# Baroness LM 66T 26"



## bigmks (May 22, 2018)

She is here! Boy is it massive. Haven't had a whole lot of time to mess with it. I can tell the bedknife to reel will need adjusting its not cutting paper. This thing is dang near brand new !! Still has the coating on the reel from the manufacture. Know only if I can figure it all out lol. This will take awhile.


----------



## Greendoc (Mar 24, 2018)

[media]https://youtu.be/daxf_M6HYFw[/media]Now I know why you sold your sprayer. That is the high end of high end mowers. congratulations.


----------



## bigmks (May 22, 2018)

The sprayer was too heavy to carry around on my back.
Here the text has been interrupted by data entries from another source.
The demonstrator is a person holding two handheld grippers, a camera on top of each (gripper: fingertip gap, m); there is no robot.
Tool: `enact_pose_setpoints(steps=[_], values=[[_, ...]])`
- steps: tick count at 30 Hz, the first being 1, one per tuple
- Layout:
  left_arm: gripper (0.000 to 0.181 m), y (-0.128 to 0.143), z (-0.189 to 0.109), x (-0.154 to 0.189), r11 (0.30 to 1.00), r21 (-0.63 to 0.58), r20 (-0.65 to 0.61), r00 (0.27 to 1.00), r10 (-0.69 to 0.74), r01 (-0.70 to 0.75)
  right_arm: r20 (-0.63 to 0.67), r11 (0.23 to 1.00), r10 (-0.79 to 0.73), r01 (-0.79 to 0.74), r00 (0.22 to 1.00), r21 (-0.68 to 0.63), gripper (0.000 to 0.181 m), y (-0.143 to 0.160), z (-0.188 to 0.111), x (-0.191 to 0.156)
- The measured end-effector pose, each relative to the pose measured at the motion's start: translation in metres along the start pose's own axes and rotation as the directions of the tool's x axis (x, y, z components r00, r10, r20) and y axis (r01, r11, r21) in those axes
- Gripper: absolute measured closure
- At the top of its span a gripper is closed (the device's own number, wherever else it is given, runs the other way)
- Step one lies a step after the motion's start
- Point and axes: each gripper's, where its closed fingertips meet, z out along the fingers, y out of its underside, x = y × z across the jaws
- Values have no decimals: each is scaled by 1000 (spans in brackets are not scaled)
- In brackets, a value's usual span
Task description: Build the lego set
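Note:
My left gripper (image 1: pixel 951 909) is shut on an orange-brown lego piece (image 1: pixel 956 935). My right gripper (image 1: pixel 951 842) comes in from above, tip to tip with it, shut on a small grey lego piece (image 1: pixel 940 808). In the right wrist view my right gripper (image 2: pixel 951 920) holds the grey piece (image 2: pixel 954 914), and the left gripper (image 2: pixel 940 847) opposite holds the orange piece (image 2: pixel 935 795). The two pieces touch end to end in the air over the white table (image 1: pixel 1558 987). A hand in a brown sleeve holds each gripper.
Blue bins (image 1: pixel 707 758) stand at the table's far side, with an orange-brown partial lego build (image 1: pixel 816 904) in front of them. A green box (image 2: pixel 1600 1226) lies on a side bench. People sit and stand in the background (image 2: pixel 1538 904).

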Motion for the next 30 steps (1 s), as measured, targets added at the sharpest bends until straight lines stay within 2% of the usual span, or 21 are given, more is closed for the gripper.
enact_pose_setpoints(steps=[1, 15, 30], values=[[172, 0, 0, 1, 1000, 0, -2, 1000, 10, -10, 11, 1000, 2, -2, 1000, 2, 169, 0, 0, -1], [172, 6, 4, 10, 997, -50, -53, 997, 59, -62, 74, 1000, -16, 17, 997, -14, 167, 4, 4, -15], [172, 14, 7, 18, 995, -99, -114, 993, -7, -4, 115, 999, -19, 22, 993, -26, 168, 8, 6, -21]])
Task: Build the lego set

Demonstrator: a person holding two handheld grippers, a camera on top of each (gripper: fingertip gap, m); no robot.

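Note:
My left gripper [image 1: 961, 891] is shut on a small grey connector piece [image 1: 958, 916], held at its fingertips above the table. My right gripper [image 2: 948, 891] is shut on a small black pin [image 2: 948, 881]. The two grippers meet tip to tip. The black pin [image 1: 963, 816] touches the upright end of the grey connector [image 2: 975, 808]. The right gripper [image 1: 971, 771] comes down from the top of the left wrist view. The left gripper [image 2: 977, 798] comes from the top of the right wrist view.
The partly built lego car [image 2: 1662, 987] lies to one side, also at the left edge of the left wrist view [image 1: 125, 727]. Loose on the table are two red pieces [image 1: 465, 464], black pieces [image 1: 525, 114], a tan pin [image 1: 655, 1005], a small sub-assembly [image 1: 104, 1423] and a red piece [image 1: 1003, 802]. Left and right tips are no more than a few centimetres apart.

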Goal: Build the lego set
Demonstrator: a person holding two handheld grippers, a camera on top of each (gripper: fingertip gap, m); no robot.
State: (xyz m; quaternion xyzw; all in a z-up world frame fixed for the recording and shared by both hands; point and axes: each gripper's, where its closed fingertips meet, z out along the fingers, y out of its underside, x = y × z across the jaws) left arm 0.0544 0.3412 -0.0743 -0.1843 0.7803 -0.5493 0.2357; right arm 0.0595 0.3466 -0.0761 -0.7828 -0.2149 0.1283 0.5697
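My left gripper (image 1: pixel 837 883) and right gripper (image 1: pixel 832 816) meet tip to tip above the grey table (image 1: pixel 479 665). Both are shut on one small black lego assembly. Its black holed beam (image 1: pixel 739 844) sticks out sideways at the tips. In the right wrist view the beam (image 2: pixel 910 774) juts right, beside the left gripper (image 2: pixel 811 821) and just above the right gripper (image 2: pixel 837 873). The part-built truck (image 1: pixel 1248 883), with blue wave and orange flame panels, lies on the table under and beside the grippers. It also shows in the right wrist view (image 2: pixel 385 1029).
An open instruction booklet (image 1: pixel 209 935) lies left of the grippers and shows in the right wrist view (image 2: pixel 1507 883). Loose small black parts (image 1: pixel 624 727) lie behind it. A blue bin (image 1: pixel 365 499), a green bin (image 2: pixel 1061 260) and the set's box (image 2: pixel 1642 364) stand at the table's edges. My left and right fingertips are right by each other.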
I sold it and invested in the spreader-mate. I got a heck of a deal on this demo reel mower.


----------



## Greendoc (Mar 24, 2018)

Baroness with the groomer is the ideal way to handle Empire Zoysia. It is a thatch monster unless you keep the water and the fertilizer low. 
Empire and El Toro are grasses I normally wish would slow down.


----------



## bigmks (May 22, 2018)

Greendoc said:


> [media]https://youtu.be/daxf_M6HYFw[/media]Now I know why you sold your sprayer. That is the high end of high end mowers. congratulations.


Thanks!


----------



## J_nick (Jan 28, 2017)

Congrats on the new mower!


----------



## Brackin4au (Jun 13, 2018)

I was looking for that online today! I was wondering where it went haha. I had almost talked myself into it. Congrats!


----------



## Mightyquinn (Jan 31, 2017)

Welcome to the Baroness family 

You need to update your mower below your name 

I think you have the verticutter and not the groomer on that mower since it looks like it has fewer blades.


----------



## GlennBlake (Feb 28, 2018)

Wow what a purchase @bigmks. Congrats.


----------



## Greendoc (Mar 24, 2018)

bigmks said:


> Greendoc said:
> 
> 
> > [media]https://youtu.be/daxf_M6HYFw[/media]Now I know why you sold your sprayer. That is the high end of high end mowers. congratulations.
> ...


A Baroness would possibly make me give up my Toro. Baroness, the Toyota Century of mowers.


----------



## bigmks (May 22, 2018)

There is going to be one more for sell soon from what the guy told me?


----------



## Cory (Aug 23, 2017)

Geeeze, that's nice! If you don't mind me asking, how much did it cost? I really want a 26" green mowe but I don't really want to buy an old dilapidated machine.


----------



## Shindoman (Apr 22, 2018)

Now that's a REEL mower. Where did you buy it?


----------



## bigmks (May 22, 2018)

Facebook Market a guy from Atlanta was selling it.


----------



## gpbrown60 (Apr 7, 2018)

:thumbup:


----------



## Brackin4au (Jun 13, 2018)

Ahhhh. I found the post again somehow, and messaged him even though I knew you got it. And he indeed said he had another he was selling, but it's the 56G. I really need a 26" though. So back to the search game haha.


----------



## bigmks (May 22, 2018)

2nd one for sale
https://www.facebook.com/marketplace/item/252414555640240/


----------



## adgattoni (Oct 3, 2017)

bigmks said:


> 2nd one for sale
> https://www.facebook.com/marketplace/item/252414555640240/


$1500 for a unit only used once during a demo? Somebody better go get this unit.


----------